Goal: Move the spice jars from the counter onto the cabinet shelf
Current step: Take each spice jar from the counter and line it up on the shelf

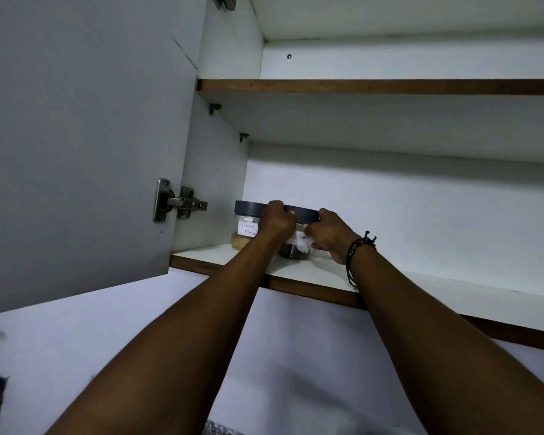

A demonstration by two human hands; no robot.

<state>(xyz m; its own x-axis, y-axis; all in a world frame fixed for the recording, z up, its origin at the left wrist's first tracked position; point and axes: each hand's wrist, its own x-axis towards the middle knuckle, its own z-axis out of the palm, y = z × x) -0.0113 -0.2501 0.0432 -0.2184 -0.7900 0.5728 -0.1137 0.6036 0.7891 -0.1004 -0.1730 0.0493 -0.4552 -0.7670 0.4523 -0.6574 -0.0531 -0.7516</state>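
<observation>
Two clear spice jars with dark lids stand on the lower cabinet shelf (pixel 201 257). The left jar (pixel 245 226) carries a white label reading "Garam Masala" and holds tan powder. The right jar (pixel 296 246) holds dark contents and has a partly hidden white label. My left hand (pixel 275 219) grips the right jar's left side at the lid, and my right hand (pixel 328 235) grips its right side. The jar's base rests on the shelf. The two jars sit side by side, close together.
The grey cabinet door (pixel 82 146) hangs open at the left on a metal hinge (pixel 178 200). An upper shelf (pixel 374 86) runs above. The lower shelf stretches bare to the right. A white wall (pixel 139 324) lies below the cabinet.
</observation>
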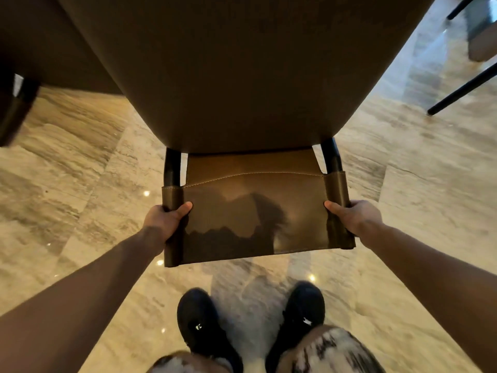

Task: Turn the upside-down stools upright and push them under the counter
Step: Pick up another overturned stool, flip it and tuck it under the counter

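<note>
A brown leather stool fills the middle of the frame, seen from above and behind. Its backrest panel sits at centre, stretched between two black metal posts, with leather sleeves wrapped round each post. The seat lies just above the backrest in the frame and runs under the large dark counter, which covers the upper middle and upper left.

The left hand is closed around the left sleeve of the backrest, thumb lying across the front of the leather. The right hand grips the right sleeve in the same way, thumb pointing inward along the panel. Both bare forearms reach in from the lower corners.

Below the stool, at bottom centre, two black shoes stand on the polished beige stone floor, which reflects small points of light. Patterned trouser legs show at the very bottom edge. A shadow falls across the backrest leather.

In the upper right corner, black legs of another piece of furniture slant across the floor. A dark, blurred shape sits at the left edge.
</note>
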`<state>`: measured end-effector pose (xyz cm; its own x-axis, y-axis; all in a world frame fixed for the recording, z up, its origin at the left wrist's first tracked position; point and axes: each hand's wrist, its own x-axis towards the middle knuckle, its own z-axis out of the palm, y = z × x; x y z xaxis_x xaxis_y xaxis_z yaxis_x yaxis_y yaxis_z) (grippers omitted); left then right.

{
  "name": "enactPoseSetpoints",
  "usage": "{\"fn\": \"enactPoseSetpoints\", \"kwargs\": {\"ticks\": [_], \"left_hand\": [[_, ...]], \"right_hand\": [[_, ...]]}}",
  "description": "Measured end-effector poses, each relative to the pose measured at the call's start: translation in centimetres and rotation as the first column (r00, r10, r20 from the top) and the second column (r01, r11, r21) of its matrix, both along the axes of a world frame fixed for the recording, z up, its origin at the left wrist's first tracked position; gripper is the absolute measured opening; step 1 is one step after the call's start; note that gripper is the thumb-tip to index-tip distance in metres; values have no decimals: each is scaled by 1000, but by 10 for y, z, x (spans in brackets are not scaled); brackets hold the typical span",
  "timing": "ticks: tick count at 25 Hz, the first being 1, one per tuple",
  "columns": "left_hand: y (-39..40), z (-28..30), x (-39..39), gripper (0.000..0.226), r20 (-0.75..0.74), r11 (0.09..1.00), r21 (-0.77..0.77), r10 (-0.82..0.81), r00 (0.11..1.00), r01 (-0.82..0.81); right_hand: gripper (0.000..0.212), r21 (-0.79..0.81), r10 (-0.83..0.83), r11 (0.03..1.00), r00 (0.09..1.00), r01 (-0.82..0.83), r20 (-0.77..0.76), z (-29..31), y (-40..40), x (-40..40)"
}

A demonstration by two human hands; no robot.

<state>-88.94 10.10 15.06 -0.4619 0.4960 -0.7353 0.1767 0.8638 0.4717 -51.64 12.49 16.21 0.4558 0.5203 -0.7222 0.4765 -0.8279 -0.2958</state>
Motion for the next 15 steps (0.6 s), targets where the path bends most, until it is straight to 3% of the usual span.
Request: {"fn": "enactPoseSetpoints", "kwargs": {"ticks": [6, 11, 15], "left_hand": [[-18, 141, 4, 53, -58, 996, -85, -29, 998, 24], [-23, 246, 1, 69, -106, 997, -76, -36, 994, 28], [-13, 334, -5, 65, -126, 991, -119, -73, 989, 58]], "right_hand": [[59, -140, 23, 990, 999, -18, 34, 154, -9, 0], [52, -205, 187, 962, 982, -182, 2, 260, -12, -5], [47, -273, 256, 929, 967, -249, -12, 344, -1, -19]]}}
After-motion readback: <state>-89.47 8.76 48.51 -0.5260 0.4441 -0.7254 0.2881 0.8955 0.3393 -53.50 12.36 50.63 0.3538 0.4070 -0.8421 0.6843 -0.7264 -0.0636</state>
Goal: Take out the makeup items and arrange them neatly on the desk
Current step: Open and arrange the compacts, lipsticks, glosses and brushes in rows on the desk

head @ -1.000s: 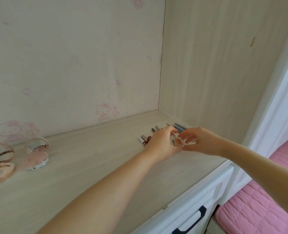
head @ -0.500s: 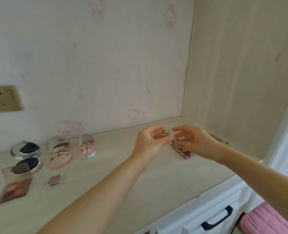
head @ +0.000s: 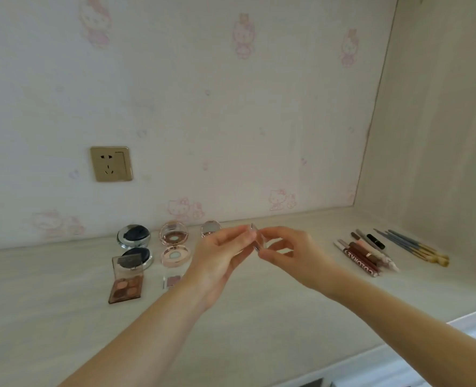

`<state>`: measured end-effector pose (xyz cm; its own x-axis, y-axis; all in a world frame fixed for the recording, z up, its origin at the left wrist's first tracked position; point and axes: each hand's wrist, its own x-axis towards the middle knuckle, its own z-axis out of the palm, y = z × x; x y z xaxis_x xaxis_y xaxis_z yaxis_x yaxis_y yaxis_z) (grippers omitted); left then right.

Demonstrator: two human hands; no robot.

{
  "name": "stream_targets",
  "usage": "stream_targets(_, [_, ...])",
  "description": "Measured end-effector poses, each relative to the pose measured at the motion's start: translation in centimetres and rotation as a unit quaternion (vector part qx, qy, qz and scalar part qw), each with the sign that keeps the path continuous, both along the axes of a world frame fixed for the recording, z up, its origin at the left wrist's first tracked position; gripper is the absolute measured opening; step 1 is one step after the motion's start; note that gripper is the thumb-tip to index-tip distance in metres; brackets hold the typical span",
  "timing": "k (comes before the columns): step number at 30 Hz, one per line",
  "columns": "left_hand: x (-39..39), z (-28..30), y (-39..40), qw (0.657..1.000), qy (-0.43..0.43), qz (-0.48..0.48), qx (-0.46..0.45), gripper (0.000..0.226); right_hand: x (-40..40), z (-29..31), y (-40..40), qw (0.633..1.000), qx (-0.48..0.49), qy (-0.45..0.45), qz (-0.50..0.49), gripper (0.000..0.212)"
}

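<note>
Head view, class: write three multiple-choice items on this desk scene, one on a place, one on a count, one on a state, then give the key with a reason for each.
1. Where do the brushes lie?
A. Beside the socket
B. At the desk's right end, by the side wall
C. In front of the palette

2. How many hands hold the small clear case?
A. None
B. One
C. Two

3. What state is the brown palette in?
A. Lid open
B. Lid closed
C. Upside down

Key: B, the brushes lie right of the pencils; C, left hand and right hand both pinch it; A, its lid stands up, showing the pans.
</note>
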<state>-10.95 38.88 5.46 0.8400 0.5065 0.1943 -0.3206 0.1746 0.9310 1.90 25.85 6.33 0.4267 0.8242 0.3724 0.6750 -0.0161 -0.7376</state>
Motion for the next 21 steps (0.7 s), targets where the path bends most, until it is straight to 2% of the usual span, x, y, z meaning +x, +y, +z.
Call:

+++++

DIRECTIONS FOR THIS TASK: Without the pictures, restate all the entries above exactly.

WRITTEN RESPONSE:
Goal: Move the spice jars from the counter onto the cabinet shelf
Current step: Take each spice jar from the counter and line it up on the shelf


A demonstration by two human hands; no robot.

<state>(xyz m; its own x-axis, y-axis; all in a world frame fixed for the recording, z up, its origin at the left wrist's first tracked position; point and axes: each hand's wrist, its own x-axis towards the middle knuckle, its own z-axis out of the palm, y = z × x) -0.0113 -0.2501 0.0432 -0.2184 -0.7900 0.5728 -0.1137 0.6036 0.7891 -0.1004 -0.1730 0.0493 -0.4552 -0.7670 0.4523 -0.6574 -0.0531 -0.7516</state>
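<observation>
Two clear spice jars with dark lids stand on the lower cabinet shelf (pixel 201 257). The left jar (pixel 245 226) carries a white label reading "Garam Masala" and holds tan powder. The right jar (pixel 296 246) holds dark contents and has a partly hidden white label. My left hand (pixel 275 219) grips the right jar's left side at the lid, and my right hand (pixel 328 235) grips its right side. The jar's base rests on the shelf. The two jars sit side by side, close together.
The grey cabinet door (pixel 82 146) hangs open at the left on a metal hinge (pixel 178 200). An upper shelf (pixel 374 86) runs above. The lower shelf stretches bare to the right. A white wall (pixel 139 324) lies below the cabinet.
</observation>
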
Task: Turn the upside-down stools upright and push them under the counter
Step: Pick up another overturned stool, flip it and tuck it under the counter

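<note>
A brown leather stool fills the middle of the frame, seen from above and behind. Its backrest panel sits at centre, stretched between two black metal posts, with leather sleeves wrapped round each post. The seat lies just above the backrest in the frame and runs under the large dark counter, which covers the upper middle and upper left.

The left hand is closed around the left sleeve of the backrest, thumb lying across the front of the leather. The right hand grips the right sleeve in the same way, thumb pointing inward along the panel. Both bare forearms reach in from the lower corners.

Below the stool, at bottom centre, two black shoes stand on the polished beige stone floor, which reflects small points of light. Patterned trouser legs show at the very bottom edge. A shadow falls across the backrest leather.

In the upper right corner, black legs of another piece of furniture slant across the floor. A dark, blurred shape sits at the left edge.
</note>
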`<state>`: measured end-effector pose (xyz cm; its own x-axis, y-axis; all in a world frame fixed for the recording, z up, its origin at the left wrist's first tracked position; point and axes: each hand's wrist, its own x-axis towards the middle knuckle, its own z-axis out of the palm, y = z × x; x y z xaxis_x xaxis_y xaxis_z yaxis_x yaxis_y yaxis_z) (grippers omitted); left then right.

{
  "name": "enactPoseSetpoints",
  "usage": "{\"fn\": \"enactPoseSetpoints\", \"kwargs\": {\"ticks\": [_], \"left_hand\": [[_, ...]], \"right_hand\": [[_, ...]]}}",
  "description": "Measured end-effector poses, each relative to the pose measured at the call's start: translation in centimetres and rotation as the first column (r00, r10, r20 from the top) and the second column (r01, r11, r21) of its matrix, both along the axes of a world frame fixed for the recording, z up, its origin at the left wrist's first tracked position; gripper is the absolute measured opening; step 1 is one step after the call's start; note that gripper is the thumb-tip to index-tip distance in metres; values have no decimals: each is scaled by 1000, but by 10 for y, z, x (spans in brackets are not scaled); brackets hold the typical span",
  "timing": "ticks: tick count at 25 Hz, the first being 1, one per tuple",
  "columns": "left_hand: y (-39..40), z (-28..30), x (-39..39), gripper (0.000..0.226), r20 (-0.75..0.74), r11 (0.09..1.00), r21 (-0.77..0.77), r10 (-0.82..0.81), r00 (0.11..1.00), r01 (-0.82..0.81); right_hand: gripper (0.000..0.212), r21 (-0.79..0.81), r10 (-0.83..0.83), r11 (0.03..1.00), r00 (0.09..1.00), r01 (-0.82..0.83), r20 (-0.77..0.76), z (-29..31), y (-40..40), x (-40..40)"
}

A demonstration by two human hands; no robot.

<state>-88.94 10.10 15.06 -0.4619 0.4960 -0.7353 0.1767 0.8638 0.4717 -51.64 12.49 16.21 0.4558 0.5203 -0.7222 0.4765 -0.8279 -0.2958</state>
Motion for the next 15 steps (0.6 s), targets where the path bends most, until it is straight to 3% of the usual span.
Request: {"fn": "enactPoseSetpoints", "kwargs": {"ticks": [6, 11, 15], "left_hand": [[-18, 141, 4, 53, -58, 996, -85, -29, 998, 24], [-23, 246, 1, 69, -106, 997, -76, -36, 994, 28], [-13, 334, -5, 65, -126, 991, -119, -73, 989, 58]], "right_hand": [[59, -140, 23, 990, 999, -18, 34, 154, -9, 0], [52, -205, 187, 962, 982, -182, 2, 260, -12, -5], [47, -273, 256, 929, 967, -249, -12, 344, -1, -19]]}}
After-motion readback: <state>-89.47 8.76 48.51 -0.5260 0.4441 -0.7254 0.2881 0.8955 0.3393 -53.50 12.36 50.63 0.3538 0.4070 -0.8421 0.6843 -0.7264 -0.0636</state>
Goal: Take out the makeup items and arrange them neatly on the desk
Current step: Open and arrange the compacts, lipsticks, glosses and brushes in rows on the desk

head @ -1.000s: 
head @ -0.500s: 
head @ +0.000s: 

`<state>`: measured end-effector pose (xyz cm; its own x-axis, y-axis; all in a world frame fixed for the recording, z up, its origin at the left wrist's first tracked position; point and axes: each hand's wrist, its own x-axis towards the middle knuckle, its own z-axis out of the palm, y = z × x; x y z xaxis_x xaxis_y xaxis_z yaxis_x yaxis_y yaxis_z) (grippers omitted); left then right.

Demonstrator: two human hands; no robot.

{
  "name": "stream_targets",
  "usage": "stream_targets(_, [_, ...])",
  "description": "Measured end-effector poses, each relative to the pose measured at the motion's start: translation in centimetres and rotation as a unit quaternion (vector part qx, qy, qz and scalar part qw), each with the sign that keeps the path continuous, both along the axes of a world frame fixed for the recording, z up, its origin at the left wrist's first tracked position; gripper is the absolute measured opening; step 1 is one step after the motion's start; note that gripper is the thumb-tip to index-tip distance in metres; brackets hold the typical span",
  "timing": "k (comes before the columns): step number at 30 Hz, one per line",
  "columns": "left_hand: x (-39..39), z (-28..30), y (-39..40), qw (0.657..1.000), qy (-0.43..0.43), qz (-0.48..0.48), qx (-0.46..0.45), gripper (0.000..0.226); right_hand: x (-40..40), z (-29..31), y (-40..40), qw (0.633..1.000), qx (-0.48..0.49), qy (-0.45..0.45), qz (-0.50..0.49), gripper (0.000..0.212)"
}

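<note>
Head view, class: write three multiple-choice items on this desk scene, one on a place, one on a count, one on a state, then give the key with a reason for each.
1. Where do the brushes lie?
A. Beside the socket
B. At the desk's right end, by the side wall
C. In front of the palette

2. How many hands hold the small clear case?
A. None
B. One
C. Two

3. What state is the brown palette in?
A. Lid open
B. Lid closed
C. Upside down

Key: B, the brushes lie right of the pencils; C, left hand and right hand both pinch it; A, its lid stands up, showing the pans.
</note>
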<state>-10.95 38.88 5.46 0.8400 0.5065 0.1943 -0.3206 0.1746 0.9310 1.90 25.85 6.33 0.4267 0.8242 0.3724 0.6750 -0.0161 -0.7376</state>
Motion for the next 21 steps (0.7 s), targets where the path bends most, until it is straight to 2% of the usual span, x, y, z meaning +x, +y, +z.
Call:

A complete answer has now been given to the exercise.